§ **EXERCISE**
A faithful copy of each entry below is expected, with the images removed.

§ **PROVIDED MATERIAL**
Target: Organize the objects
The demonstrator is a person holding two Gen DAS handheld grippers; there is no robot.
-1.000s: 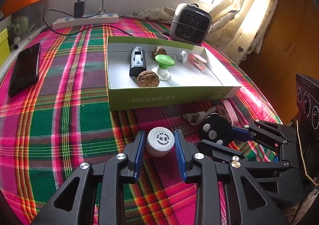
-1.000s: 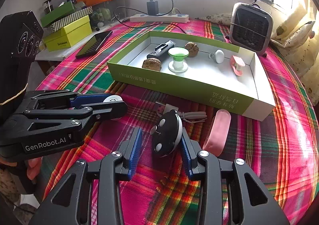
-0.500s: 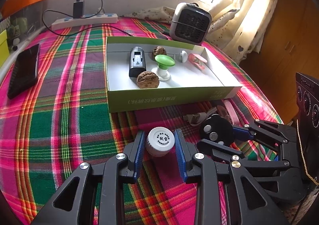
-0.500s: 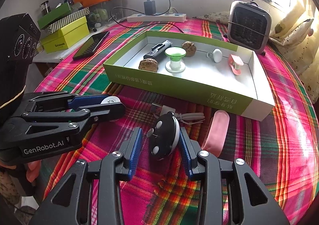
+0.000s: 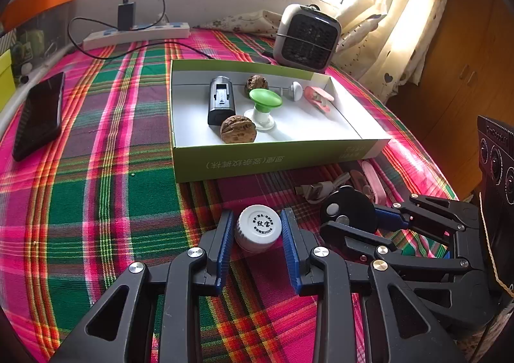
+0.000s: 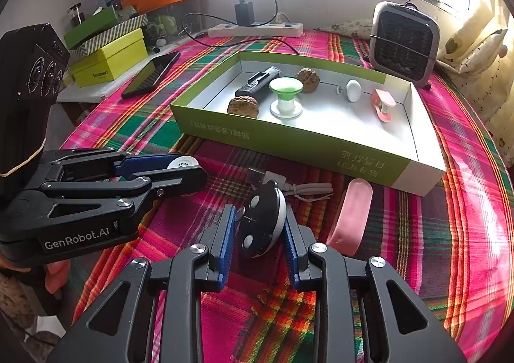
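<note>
While both grippers rest low over the plaid cloth, each straddles one loose item in front of the green box. The left gripper stands partly open around the white bottle cap; a sliver of cloth shows on either side, so the pads do not appear to press on it. The right gripper has just been closing its jaws on the black round device, which sits tilted on edge between them; the right pad meets its white rim, and the left pad looks to be at or just short of its face.

Handling, as a judgement:
- The cap looks light, rigid and smooth. Take it across its ribbed side wall, low down, so that it cannot pop upward.
- The device looks like hard moulded plastic, domed and slippery. Its curved faces give the flat pads little purchase, so grip near the widest part and avoid the buttons.
- The grey cable lies touching or just behind the device and may drag if snagged.
- The pink case lies just beside the right jaw.

The box already holds two walnuts, a green knob and other small pieces.
</note>
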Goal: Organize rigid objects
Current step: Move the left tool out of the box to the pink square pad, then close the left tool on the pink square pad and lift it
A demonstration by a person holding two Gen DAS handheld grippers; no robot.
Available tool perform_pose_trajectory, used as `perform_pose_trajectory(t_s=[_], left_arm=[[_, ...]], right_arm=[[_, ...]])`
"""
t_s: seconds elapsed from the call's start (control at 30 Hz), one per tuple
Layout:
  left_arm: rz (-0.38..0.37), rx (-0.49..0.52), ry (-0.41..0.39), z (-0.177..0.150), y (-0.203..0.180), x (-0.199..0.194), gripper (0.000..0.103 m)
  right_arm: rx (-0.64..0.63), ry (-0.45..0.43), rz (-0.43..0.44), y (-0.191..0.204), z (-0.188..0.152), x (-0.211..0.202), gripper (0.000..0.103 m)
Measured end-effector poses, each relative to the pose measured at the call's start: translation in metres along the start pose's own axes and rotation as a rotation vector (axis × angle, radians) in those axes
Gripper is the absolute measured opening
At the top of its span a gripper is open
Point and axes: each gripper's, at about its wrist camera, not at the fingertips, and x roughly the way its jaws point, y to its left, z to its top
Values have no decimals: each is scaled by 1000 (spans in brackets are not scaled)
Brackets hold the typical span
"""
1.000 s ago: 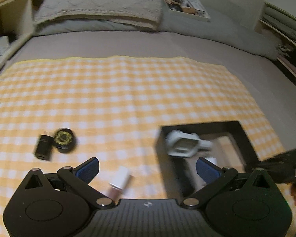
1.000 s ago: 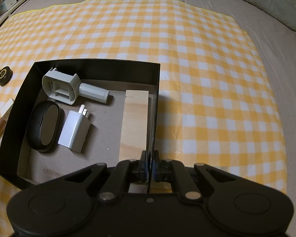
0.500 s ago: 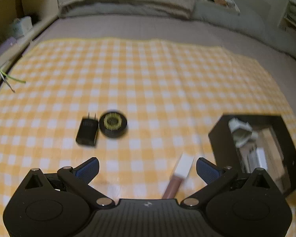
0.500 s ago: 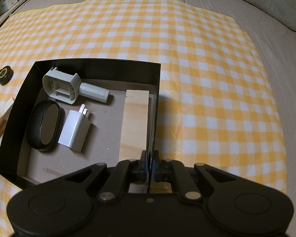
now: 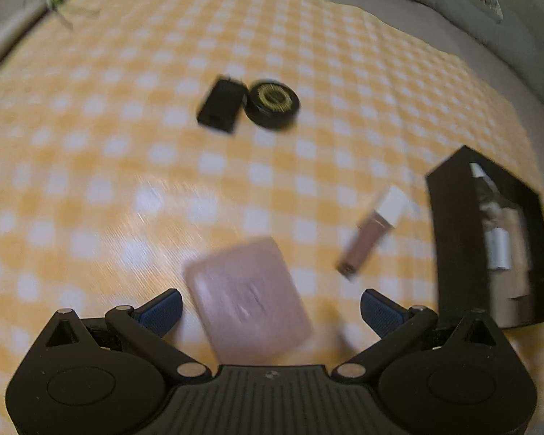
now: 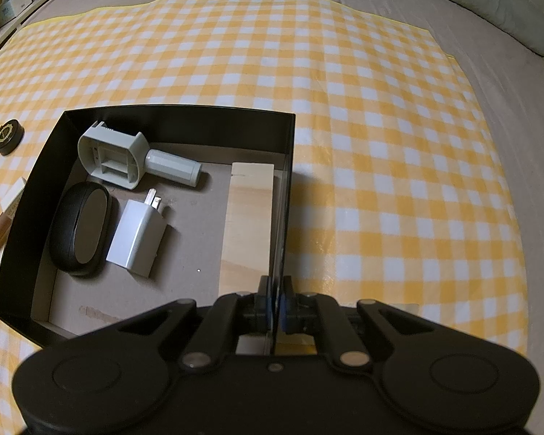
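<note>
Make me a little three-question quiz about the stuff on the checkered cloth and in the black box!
1. True or false: the white charger lies inside the black box.
2. What is the right gripper shut on?
A. the wooden block
B. the wall of the box
C. nothing
3. Fill in: the open left gripper has a blurry ____ square thing between its fingers.

Key: 1 true. 2 B. 3 pink.
</note>
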Motion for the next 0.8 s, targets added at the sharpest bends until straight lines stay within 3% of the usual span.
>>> perform_pose_trajectory(t_s=[0.07, 0.17, 0.37, 0.47, 0.57, 0.8], left_arm=[[-37, -10, 0, -5, -1, -1, 103], [-19, 60, -50, -6, -13, 2, 103], [-75, 90, -131, 9, -23, 11, 103], [-10, 194, -124, 8, -36, 13, 101], [87, 313, -110, -1, -49, 16, 90], [209, 303, -123, -11, -40, 27, 86]], right_arm=[[-1, 0, -1, 0, 0, 0, 5], [-5, 2, -10, 1, -1, 1, 6], [-5, 4, -13, 2, 0, 2, 6], [-8, 4, -14, 2, 0, 2, 6], [-7, 2, -12, 2, 0, 2, 6], [-9, 3, -14, 2, 0, 3, 6]])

§ **EXERCISE ANSWER**
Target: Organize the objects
The demonstrator is a person holding two Gen DAS handheld grippers; there is no robot.
-1.000s: 
-1.000s: 
-0.500s: 
-0.500s: 
+0.000s: 
+0.000s: 
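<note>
While both grippers rest low over the plaid cloth, each straddles one loose item in front of the green box. The left gripper stands partly open around the white bottle cap; a sliver of cloth shows on either side, so the pads do not appear to press on it. The right gripper has just been closing its jaws on the black round device, which sits tilted on edge between them; the right pad meets its white rim, and the left pad looks to be at or just short of its face.

Handling, as a judgement:
- The cap looks light, rigid and smooth. Take it across its ribbed side wall, low down, so that it cannot pop upward.
- The device looks like hard moulded plastic, domed and slippery. Its curved faces give the flat pads little purchase, so grip near the widest part and avoid the buttons.
- The grey cable lies touching or just behind the device and may drag if snagged.
- The pink case lies just beside the right jaw.

The box already holds two walnuts, a green knob and other small pieces.
</note>
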Goal: Organize rigid objects
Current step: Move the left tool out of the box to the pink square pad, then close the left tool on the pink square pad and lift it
A demonstration by a person holding two Gen DAS handheld grippers; no robot.
Available tool perform_pose_trajectory, used as `perform_pose_trajectory(t_s=[_], left_arm=[[_, ...]], right_arm=[[_, ...]])`
"""
t_s: seconds elapsed from the call's start (control at 30 Hz), one per tuple
Layout:
  left_arm: rz (-0.38..0.37), rx (-0.49..0.52), ry (-0.41..0.39), z (-0.177..0.150), y (-0.203..0.180), x (-0.199..0.194), gripper (0.000..0.103 m)
  right_arm: rx (-0.64..0.63), ry (-0.45..0.43), rz (-0.43..0.44), y (-0.191..0.204), z (-0.188..0.152), x (-0.211..0.202), gripper (0.000..0.103 m)
Measured end-effector poses, each relative to the pose measured at the call's start: translation in metres along the start pose's own axes and rotation as a rotation vector (axis × angle, radians) in those axes
Gripper is the absolute measured opening
At the top of its span a gripper is open
Point and axes: each gripper's, at about its wrist camera, not at the fingertips, and x roughly the way its jaws point, y to its left, z to its top
Values have no decimals: each is scaled by 1000 (spans in brackets are not scaled)
Brackets hold the typical span
"""
1.000 s ago: 
1.000 s ago: 
0.500 s ago: 
0.500 s ago: 
now: 
now: 
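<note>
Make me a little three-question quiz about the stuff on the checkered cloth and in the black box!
1. True or false: the white charger lies inside the black box.
2. What is the right gripper shut on?
A. the wooden block
B. the wall of the box
C. nothing
3. Fill in: the open left gripper has a blurry ____ square thing between its fingers.

Key: 1 true. 2 B. 3 pink.
</note>
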Motion for the next 0.8 s, targets added at the sharpest bends until straight lines stay within 3% of the usual span.
>>> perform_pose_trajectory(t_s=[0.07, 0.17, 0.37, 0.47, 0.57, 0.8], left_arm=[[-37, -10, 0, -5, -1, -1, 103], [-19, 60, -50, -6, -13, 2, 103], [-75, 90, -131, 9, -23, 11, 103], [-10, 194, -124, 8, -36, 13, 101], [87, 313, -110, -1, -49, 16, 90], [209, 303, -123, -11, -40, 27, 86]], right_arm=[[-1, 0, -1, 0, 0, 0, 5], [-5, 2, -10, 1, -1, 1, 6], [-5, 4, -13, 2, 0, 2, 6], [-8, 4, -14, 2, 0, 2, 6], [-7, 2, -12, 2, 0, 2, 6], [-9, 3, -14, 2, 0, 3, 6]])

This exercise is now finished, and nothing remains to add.